▼

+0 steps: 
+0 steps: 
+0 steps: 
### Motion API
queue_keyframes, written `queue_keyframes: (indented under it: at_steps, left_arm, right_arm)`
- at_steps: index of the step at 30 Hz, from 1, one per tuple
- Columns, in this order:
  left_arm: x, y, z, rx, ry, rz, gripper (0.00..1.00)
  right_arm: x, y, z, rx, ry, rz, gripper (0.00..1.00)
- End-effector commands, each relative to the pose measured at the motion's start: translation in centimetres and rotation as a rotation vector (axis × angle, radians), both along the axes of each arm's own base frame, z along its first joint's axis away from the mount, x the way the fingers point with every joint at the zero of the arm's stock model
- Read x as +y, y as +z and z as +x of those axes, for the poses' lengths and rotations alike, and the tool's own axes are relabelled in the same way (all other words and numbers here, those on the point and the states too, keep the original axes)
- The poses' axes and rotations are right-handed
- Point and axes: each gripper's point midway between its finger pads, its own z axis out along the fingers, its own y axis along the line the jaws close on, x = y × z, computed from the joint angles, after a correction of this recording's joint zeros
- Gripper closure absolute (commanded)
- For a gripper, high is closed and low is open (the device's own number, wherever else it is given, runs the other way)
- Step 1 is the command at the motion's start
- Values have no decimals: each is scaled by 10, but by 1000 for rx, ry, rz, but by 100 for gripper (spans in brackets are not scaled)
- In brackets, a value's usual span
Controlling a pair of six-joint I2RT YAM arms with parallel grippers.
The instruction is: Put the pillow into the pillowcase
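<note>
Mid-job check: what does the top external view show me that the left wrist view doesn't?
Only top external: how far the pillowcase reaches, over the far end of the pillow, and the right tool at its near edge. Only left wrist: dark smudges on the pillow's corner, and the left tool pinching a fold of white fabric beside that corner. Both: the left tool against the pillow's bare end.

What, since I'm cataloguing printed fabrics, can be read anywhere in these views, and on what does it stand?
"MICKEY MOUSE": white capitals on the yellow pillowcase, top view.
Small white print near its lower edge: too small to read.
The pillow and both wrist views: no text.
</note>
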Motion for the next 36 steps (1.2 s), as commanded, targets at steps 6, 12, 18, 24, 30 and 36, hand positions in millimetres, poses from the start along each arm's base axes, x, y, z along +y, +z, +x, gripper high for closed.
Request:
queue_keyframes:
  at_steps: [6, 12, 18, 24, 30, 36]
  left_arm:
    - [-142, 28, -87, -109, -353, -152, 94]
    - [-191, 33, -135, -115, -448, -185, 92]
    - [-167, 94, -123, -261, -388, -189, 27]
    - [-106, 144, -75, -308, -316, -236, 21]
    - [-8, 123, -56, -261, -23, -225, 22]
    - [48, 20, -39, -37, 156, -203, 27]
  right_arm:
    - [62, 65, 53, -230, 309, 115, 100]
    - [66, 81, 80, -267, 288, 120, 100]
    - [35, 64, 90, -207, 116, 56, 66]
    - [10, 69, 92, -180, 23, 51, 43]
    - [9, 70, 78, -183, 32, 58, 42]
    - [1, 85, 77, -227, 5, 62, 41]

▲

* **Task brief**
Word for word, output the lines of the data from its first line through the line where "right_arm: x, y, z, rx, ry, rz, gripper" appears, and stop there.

* **Task output**
+0 steps: 
+0 steps: 
+0 steps: 
### Motion API
queue_keyframes, written `queue_keyframes: (indented under it: at_steps, left_arm, right_arm)`
- at_steps: index of the step at 30 Hz, from 1, one per tuple
- Columns, in this order:
  left_arm: x, y, z, rx, ry, rz, gripper (0.00..1.00)
  right_arm: x, y, z, rx, ry, rz, gripper (0.00..1.00)

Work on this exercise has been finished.